─── DATASET EXCERPT

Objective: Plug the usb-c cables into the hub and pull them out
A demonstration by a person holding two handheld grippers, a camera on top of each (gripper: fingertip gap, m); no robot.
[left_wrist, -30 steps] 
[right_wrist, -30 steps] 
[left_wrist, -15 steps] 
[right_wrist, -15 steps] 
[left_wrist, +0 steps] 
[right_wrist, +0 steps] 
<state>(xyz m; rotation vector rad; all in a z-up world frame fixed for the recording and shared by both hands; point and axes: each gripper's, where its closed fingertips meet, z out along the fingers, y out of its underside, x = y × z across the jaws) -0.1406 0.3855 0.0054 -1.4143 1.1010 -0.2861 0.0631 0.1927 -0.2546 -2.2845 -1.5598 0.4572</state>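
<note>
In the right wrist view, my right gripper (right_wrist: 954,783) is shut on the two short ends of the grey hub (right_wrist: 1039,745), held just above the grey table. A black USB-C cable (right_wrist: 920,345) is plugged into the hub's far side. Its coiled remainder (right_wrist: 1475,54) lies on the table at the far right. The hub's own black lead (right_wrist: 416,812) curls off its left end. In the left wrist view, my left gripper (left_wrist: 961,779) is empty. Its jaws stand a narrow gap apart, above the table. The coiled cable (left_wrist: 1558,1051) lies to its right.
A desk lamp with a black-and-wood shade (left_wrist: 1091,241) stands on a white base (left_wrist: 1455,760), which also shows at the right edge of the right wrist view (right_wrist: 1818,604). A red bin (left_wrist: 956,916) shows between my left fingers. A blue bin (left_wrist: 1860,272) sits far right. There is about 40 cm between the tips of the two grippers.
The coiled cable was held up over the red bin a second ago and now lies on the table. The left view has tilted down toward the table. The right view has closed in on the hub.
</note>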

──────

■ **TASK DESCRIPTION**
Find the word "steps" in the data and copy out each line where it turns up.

■ **SOLUTION TO THIS EXERCISE**
[left_wrist, -30 steps] 
[right_wrist, -30 steps] 
[left_wrist, -15 steps] 
[right_wrist, -15 steps] 
[left_wrist, +0 steps] 
[right_wrist, +0 steps] 

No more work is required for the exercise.